Mes séptimo, según el antiguo calendario romano, pero algo desajustado si nos atenemos a su orden actual.
Con él comenzará una estación muy esperada, el otoño, tras el tórrido y devastador verano que hemos sufrido este año. A lo largo de demasiadas semanas asistimos apenados e impotentes a la visión de un paisaje quemado y herido, atravesado por unas cicatrices que durante mucho tiempo nos van a recordar que allí hubo vida y esplendor.
Lamentablemente, todo pasa y esa pena y esa impotencia también van cayendo en un liviano olvido.
Siempre he encontrado en el otoño un atractivo singular, quizás por esos atardeceres diferentes, menos luminosos que los estivales, más intensos y llenos de contrastes.

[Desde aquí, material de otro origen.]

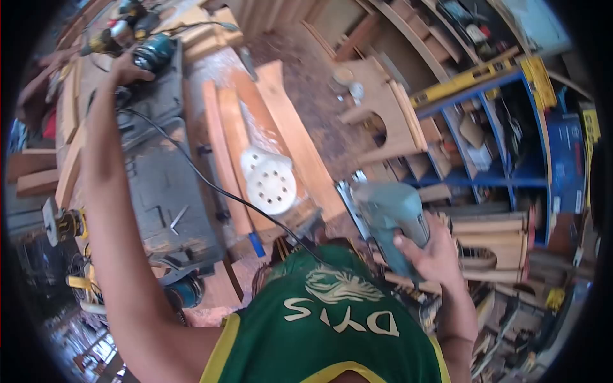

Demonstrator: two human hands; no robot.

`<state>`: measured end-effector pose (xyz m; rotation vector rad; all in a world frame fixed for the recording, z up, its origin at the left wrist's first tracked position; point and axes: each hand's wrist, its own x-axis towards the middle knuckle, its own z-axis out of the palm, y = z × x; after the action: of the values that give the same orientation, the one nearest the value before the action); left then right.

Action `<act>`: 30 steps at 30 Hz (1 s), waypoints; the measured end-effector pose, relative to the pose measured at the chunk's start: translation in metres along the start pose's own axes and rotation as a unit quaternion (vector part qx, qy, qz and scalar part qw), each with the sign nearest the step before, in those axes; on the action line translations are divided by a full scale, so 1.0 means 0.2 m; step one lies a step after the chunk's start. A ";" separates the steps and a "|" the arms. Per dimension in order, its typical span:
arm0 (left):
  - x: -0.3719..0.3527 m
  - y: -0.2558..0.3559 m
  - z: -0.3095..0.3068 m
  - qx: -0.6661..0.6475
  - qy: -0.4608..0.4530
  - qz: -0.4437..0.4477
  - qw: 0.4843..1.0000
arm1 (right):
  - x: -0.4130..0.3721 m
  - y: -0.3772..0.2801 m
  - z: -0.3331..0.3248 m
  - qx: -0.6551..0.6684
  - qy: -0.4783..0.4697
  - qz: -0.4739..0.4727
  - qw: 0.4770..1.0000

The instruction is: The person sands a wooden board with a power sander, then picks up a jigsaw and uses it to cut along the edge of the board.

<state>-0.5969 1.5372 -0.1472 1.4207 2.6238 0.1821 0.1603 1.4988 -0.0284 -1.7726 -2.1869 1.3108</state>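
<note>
At the upper left, my left hand (131, 69) reaches out and grips a teal and black power tool (153, 52), its far fingers partly hidden by the tool. On the right, my right hand (431, 249) is closed round the handle of a teal power tool with a metal base plate, which looks like a jigsaw (389, 207). The base plate faces the boards on the left. A dark cord (211, 182) runs from near my left hand down to my green shirt.
Wooden boards (294, 127) and a white perforated disc (271, 186) lie in the middle. A dark grey case (169, 185) with a hex key (179, 219) is at left. Blue shelving (501, 173), a yellow level (463, 82) and a cut wooden panel (389, 118) stand right.
</note>
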 end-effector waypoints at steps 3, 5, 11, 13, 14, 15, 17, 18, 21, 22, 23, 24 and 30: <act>-0.03 -0.02 0.05 0.019 0.052 0.026 0.998 | -0.01 0.07 0.02 0.074 0.000 0.024 0.997; -0.10 0.04 0.01 0.023 0.073 0.018 0.997 | -0.01 0.14 0.05 0.098 0.015 0.000 0.995; -0.31 0.13 -0.22 -0.034 0.207 0.014 0.978 | -0.01 0.07 0.03 0.039 0.011 0.014 0.999; -0.38 0.09 -0.38 -0.028 0.280 0.000 0.960 | 0.00 0.08 0.05 0.063 0.021 0.002 0.998; -0.42 0.09 -0.46 -0.018 0.319 -0.003 0.947 | 0.01 0.06 0.04 0.086 0.006 0.013 0.996; -0.47 0.08 -0.54 -0.012 0.356 -0.002 0.934 | 0.02 0.05 0.03 0.106 -0.008 0.029 0.994; -0.61 0.04 -0.72 -0.108 0.375 0.058 0.919 | 0.04 0.09 0.04 0.123 -0.005 -0.007 0.992; -0.67 -0.01 -0.80 -0.100 0.368 0.047 0.923 | 0.04 0.10 0.03 0.132 -0.008 -0.006 0.991; -0.89 0.00 -0.92 0.032 0.327 0.081 0.941 | 0.05 0.11 0.01 0.118 -0.026 -0.004 0.993; -0.90 -0.10 -0.94 0.076 0.311 0.122 0.939 | 0.05 0.12 -0.01 0.100 -0.035 0.002 0.994; -0.90 -0.19 -0.94 0.122 0.298 0.164 0.933 | 0.05 0.12 -0.03 0.084 -0.043 0.005 0.996; -0.93 -0.20 -0.90 0.178 0.282 0.143 0.932 | 0.06 0.14 -0.03 0.076 -0.037 -0.004 0.996; -1.20 -0.33 -0.62 0.150 0.173 0.092 0.969 | 0.06 0.16 -0.05 0.096 -0.044 0.007 0.994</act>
<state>-0.5444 1.2963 -0.0197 1.8887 2.8885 0.0589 0.1872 1.5140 -0.0477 -1.6919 -2.0118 1.5707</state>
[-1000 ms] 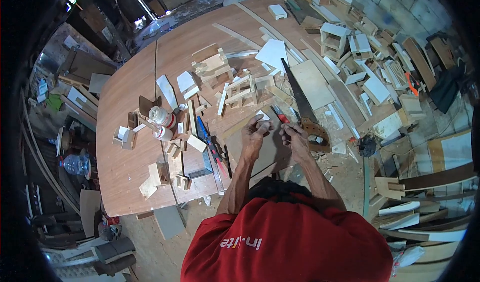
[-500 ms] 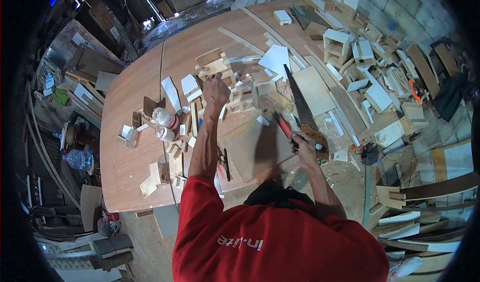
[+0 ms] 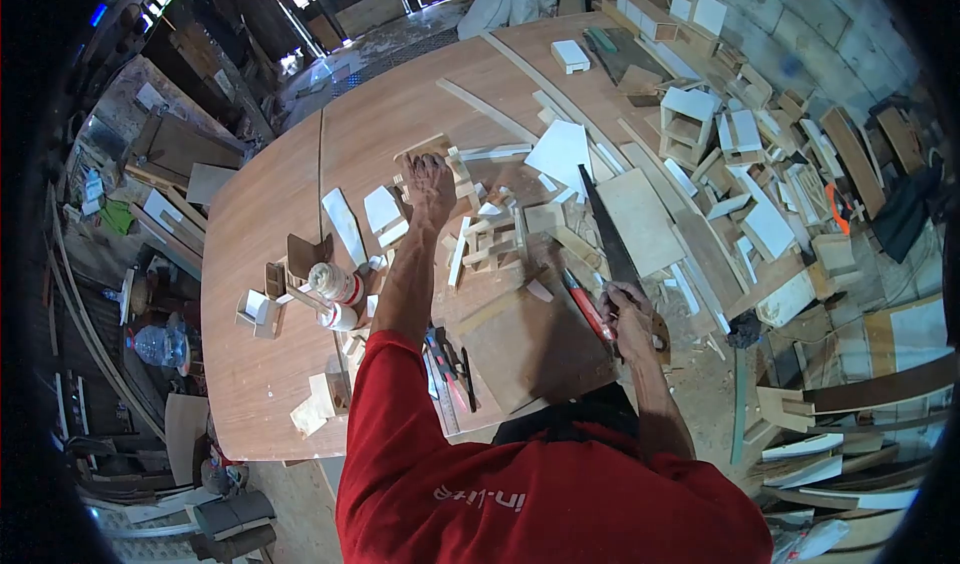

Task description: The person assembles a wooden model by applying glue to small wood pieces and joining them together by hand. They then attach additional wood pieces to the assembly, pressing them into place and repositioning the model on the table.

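Note:
My left hand [image 3: 430, 186], knuckles up, has its fingers closed over a small slotted wooden frame [image 3: 436, 143] of pale wood. A second slotted wooden frame [image 3: 492, 242] stands just right of that forearm. At the bench's near right, my right hand [image 3: 628, 316] is curled beside the handle of a handsaw [image 3: 612, 236], whose dark blade points away from me. Its fingers hide whatever they hold. Left of this hand lies a red-handled tool [image 3: 588, 304], close to a flat square board [image 3: 530, 349].
White glue bottles [image 3: 335, 289] stand left of my left arm. Pliers and a steel ruler [image 3: 443, 394] lie near the front edge. A plywood sheet [image 3: 640, 222] rests beyond the saw. Wooden offcuts and small boxes [image 3: 688, 124] pile up at the right.
The view has shifted, so the bench items sit lower in the picture. My right hand has come nearer to me beside the saw handle. My left hand stays at the frame.

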Motion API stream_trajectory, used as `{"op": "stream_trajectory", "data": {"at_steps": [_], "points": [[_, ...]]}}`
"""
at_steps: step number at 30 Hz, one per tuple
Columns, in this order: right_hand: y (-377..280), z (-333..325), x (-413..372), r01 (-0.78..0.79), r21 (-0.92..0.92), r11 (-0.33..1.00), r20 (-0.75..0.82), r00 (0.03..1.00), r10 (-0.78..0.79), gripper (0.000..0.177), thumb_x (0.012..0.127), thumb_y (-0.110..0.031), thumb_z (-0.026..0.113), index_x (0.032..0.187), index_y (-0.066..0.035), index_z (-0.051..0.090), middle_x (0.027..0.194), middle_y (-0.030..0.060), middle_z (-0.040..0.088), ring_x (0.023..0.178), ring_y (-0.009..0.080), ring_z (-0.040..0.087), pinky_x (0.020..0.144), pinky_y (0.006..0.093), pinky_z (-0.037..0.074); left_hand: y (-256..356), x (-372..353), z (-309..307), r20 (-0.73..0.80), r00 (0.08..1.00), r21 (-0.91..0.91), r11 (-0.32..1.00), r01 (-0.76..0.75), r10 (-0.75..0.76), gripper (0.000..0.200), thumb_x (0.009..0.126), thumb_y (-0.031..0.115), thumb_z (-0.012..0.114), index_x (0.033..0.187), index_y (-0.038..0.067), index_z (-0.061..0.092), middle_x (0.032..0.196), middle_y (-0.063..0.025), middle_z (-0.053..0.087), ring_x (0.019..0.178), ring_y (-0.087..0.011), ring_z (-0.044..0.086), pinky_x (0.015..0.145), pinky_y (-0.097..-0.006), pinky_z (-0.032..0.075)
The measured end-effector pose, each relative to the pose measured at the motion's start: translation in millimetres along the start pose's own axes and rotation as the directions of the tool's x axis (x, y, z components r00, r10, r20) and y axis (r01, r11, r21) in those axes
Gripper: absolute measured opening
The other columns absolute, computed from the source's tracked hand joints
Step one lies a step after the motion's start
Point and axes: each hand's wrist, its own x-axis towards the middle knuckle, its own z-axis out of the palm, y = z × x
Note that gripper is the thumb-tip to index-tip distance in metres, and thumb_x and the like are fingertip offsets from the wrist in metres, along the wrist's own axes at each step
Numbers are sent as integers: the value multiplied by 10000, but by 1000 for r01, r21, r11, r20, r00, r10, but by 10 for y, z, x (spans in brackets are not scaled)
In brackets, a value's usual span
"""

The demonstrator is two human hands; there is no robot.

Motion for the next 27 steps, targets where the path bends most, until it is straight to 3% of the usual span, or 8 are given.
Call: {"op": "stream_trajectory", "data": {"at_steps": [6, 7, 11, 13, 20, 22, 27], "points": [[-64, 159, 279, -6, -33, 999, 11, 1000, 6, 110, 877, -131, 633, 924, -31, 629, 743, 31, 615, 575, 70, 516, 504, 193, 408, 11, 67, 124, 26, 999, -52, 998, 28, -26, 431, 770, 138, 535, 1160, -45, 521, 1011, -189, 605, 1030, -315, 577, 1069, -491, 278], [-64, 173, 316, -10, -31, 999, 12, 1000, 11, 110, 877, -131, 633, 924, -31, 629, 743, 31, 615, 575, 70, 516, 504, 193, 408, 2, 87, 139, 106, 994, -85, 996, 41, -32, 469, 779, 138, 528, 1202, -63, 494, 1045, -194, 599, 1067, -322, 563, 1071, -473, 291], [-53, 222, 398, -26, -61, 998, 41, 999, 29, 93, 874, -130, 625, 931, -58, 640, 748, 2, 607, 583, 58, 511, 508, 191, 409, -8, 82, 245, 112, 993, -49, 998, 44, -38, 466, 775, 137, 536, 1196, -60, 499, 1055, -199, 593, 1057, -326, 563, 1053, -487, 309], [-35, 228, 430, -31, -70, 997, 48, 998, 34, 96, 874, -132, 626, 934, -58, 643, 747, 0, 607, 583, 55, 512, 510, 188, 411, -28, 78, 348, 39, 999, -43, 999, 5, -4, 460, 760, 136, 551, 1174, -59, 510, 1045, -200, 593, 1043, -326, 563, 1027, -488, 333], [-22, 259, 485, -66, -86, 994, 50, 996, 70, 96, 879, -124, 618, 943, -56, 641, 744, 2, 608, 586, 55, 520, 515, 175, 418, -31, 133, 408, 133, 991, -80, 997, 24, -14, 491, 761, 146, 593, 1200, -54, 504, 1135, -190, 570, 1079, -298, 550, 1024, -442, 317], [-15, 260, 495, -67, -89, 994, 45, 996, 71, 97, 880, -121, 616, 946, -54, 639, 745, 3, 609, 588, 55, 521, 515, 177, 420, -23, 162, 317, 223, 975, -65, 998, 29, -14, 458, 760, 146, 591, 1178, -31, 531, 1139, -181, 571, 1079, -303, 548, 998, -437, 336], [8, 253, 524, -70, -68, 995, 34, 997, 72, 108, 882, -115, 619, 943, -29, 639, 732, 12, 619, 568, 49, 514, 491, 181, 400, -26, 147, 319, 159, 987, -171, 985, 32, -4, 442, 724, 69, 586, 1155, -5, 518, 1095, -197, 567, 1036, -333, 557, 921, -457, 396]]}}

Y ahí, en medio de ese ocaso estelar, observo por casualidad la silueta de una incipiente Luna y su etérea figura, diosa sobre un carro tirado por dos caballos blancos alados, me lleva a otras imágenes ancestrales.
Creo ver a Selene descender de puntillas hasta la Tierra para, poco a poco, derramar su luz pálida sobre los mortales. Deja atrás la estela de su hermano, el dorado Helios, el Sol, y precede a su hermana, la radiante Eos, la Aurora.
Mientras tanto, un pastor llamado Endimión duerme en el monte Latmos ajeno a todo, ensimismado en su soledad. Selene, que admira su bellísimo cuerpo desnudo, se enamora profundamente de él.
Cuenta el mito que cada noche lo visita y yacen juntos. El padre Zeus le concede el sueño perpetuo y la inmortalidad para que ambos puedan amarse in aeternum.
Esta noche, como tantas otras, Selene baja y busca apasionada a su amado. Solo se ausentará durante la luna nueva, cuando no se ve… Así lo describe el romántico inglés John Keats en su largo poema Endymion. Qué belleza, otra luna de septiembre.